• _ACTIVITY_: Print the data below again in full, exactly as it stands, with no images.
--- START ---
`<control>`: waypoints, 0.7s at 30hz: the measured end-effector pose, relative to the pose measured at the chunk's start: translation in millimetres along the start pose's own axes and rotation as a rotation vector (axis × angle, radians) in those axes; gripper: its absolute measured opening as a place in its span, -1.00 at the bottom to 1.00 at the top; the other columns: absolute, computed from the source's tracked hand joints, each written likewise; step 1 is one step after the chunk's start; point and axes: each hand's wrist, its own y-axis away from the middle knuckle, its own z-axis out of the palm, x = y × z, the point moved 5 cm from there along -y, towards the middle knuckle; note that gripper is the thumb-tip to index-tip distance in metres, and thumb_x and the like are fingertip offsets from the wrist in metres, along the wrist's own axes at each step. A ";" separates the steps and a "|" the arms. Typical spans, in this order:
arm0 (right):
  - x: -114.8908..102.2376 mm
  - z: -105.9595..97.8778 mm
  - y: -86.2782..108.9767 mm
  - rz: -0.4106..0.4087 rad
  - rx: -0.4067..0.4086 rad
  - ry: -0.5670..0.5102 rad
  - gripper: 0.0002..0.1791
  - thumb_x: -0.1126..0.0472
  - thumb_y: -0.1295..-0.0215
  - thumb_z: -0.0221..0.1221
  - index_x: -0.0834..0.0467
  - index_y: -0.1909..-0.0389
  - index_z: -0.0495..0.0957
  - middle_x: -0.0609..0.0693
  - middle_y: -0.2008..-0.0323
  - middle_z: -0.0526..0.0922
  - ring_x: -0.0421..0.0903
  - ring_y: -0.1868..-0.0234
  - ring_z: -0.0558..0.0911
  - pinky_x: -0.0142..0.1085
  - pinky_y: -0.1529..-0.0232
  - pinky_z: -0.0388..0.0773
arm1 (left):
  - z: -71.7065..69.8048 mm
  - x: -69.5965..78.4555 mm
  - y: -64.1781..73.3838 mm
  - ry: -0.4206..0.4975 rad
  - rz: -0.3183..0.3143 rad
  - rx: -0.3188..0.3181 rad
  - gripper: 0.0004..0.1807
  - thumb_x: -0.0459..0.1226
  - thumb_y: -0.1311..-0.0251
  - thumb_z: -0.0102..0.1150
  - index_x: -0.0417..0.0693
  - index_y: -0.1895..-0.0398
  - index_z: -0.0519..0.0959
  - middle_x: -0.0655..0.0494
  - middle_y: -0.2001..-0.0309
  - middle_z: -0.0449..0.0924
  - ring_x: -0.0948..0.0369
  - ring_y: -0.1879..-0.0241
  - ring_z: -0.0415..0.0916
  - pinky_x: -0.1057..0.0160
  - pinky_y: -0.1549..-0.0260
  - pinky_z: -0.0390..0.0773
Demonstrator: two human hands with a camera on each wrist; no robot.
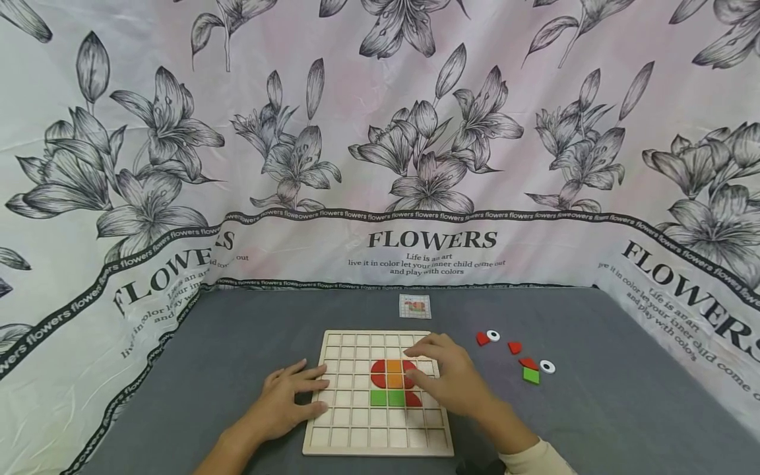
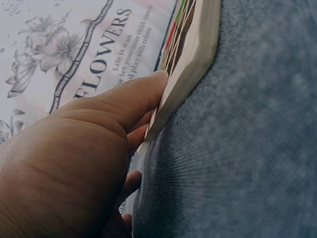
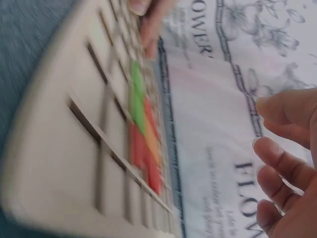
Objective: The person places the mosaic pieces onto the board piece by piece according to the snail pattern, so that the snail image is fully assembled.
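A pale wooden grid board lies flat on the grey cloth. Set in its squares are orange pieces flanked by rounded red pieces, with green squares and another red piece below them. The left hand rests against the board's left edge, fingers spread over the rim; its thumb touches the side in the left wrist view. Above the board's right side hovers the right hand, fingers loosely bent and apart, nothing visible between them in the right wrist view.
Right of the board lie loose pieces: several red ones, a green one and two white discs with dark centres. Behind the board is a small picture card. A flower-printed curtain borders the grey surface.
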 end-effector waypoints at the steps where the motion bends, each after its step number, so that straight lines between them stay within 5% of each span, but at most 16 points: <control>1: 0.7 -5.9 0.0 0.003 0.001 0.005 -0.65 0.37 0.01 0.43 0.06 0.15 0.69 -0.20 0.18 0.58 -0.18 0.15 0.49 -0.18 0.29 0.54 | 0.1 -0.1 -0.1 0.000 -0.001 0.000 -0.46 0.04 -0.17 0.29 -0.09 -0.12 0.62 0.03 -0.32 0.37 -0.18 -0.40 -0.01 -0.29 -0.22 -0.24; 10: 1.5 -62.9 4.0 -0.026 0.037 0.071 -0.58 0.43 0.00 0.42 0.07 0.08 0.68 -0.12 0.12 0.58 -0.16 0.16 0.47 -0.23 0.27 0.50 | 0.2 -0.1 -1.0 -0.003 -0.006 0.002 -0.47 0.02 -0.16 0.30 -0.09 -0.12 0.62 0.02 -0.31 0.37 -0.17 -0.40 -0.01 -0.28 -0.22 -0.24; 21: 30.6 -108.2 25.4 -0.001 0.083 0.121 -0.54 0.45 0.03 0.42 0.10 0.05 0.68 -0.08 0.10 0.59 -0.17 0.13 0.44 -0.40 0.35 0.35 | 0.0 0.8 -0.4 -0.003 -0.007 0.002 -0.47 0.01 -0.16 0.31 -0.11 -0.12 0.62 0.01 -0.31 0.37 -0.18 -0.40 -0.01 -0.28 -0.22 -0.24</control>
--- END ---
• _TASK SOLUTION_:
`<control>`: waypoints, 0.7s at 30hz: the measured end-effector pose, relative to the pose measured at the chunk's start: translation in millimetres along the start pose's own axes and rotation as a rotation vector (axis × angle, radians) in those axes; gripper: its absolute measured opening as a place in its span, -1.00 at the bottom to 1.00 at the top; the other columns: absolute, computed from the source's tracked hand joints, each written likewise; step 1 is one step after the chunk's start; point and axes: each hand's wrist, its own y-axis away from the middle knuckle, its own z-axis out of the palm, x = y × z, the point moved 5 cm from there along -y, towards the middle knuckle; note that gripper is the thumb-tip to index-tip distance in metres, and thumb_x and the like are fingertip offsets from the wrist in metres, along the wrist's own axes at each step. A ";" separates the steps and a "|" the arms. Typical spans, in this order:
arm0 (right):
  - x: -114.8908..102.2376 mm
  - z: -105.9595..97.8778 mm
  - y: -86.2782..108.9767 mm
  - rz: -0.4106..0.4087 rad
  - rx: -0.4067..0.4086 rad
  - ry: -0.5670..0.5102 rad
  - gripper: 0.0002..0.1791
  - thumb_x: -0.1126..0.0472
  - thumb_y: -0.1295..-0.0215
  - thumb_z: -0.0221..0.1221
  - index_x: -0.0834..0.0467
  - index_y: -0.1909..-0.0389
  - index_z: -0.0495..0.0957
  - middle_x: -0.0609..0.0693
  - middle_y: -0.2008..-0.0323
  - middle_z: -0.0526..0.0922
  - ring_x: -0.0421..0.0903
  - ring_y: -0.1868..-0.0234
  - ring_z: -0.0558..0.0911
  - pinky_x: -0.0142..0.1085
  - pinky_y: -0.1529..-0.0232
  - pinky_z: -0.0388..0.0773
arm1 (left):
  - z: -71.7065..69.8048 mm
  - x: -69.5965..78.4555 mm
  - y: -64.1781..73.3838 mm
  - ry: -0.4206..0.4975 rad
  - rz: -0.3183..0.3143 rad
  - rx: -0.3188..0.3181 rad
  - gripper: 0.0004..0.1807
  - thumb_x: -0.0459..0.1226
  - thumb_y: -0.1311..-0.0251
  - thumb_z: -0.0102..0.1150
  - index_x: -0.0417..0.0693
  - index_y: -0.1895..-0.0398
  - index_z: -0.0519..0.0959
  - middle_x: -0.0655..0.0494
  - middle_y: -0.2001..-0.0309
  - middle_z: -0.0449..0.0924
  - ring_x: -0.0948..0.0369
  - ring_y: -0.1879..-0.0241
  - ring_z: -0.0415..0.0916
  - pinky_x: -0.1057..0.0160
  - pinky_y: -0.1549..-0.0260
  - pinky_z: -0.0390..0.0773
Demonstrator: two human hands with a camera on each wrist; no robot.
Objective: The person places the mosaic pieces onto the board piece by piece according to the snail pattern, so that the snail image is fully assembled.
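A pale wooden grid board lies flat on the grey cloth. Set in its squares are orange pieces flanked by rounded red pieces, with green squares and another red piece below them. The left hand rests against the board's left edge, fingers spread over the rim; its thumb touches the side in the left wrist view. Above the board's right side hovers the right hand, fingers loosely bent and apart, nothing visible between them in the right wrist view.
Right of the board lie loose pieces: several red ones, a green one and two white discs with dark centres. Behind the board is a small picture card. A flower-printed curtain borders the grey surface.
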 end-effector waypoints at the steps where the motion bends, each after its step number, so that straight lines between them stay within 5% of each span, but at most 16 points: <control>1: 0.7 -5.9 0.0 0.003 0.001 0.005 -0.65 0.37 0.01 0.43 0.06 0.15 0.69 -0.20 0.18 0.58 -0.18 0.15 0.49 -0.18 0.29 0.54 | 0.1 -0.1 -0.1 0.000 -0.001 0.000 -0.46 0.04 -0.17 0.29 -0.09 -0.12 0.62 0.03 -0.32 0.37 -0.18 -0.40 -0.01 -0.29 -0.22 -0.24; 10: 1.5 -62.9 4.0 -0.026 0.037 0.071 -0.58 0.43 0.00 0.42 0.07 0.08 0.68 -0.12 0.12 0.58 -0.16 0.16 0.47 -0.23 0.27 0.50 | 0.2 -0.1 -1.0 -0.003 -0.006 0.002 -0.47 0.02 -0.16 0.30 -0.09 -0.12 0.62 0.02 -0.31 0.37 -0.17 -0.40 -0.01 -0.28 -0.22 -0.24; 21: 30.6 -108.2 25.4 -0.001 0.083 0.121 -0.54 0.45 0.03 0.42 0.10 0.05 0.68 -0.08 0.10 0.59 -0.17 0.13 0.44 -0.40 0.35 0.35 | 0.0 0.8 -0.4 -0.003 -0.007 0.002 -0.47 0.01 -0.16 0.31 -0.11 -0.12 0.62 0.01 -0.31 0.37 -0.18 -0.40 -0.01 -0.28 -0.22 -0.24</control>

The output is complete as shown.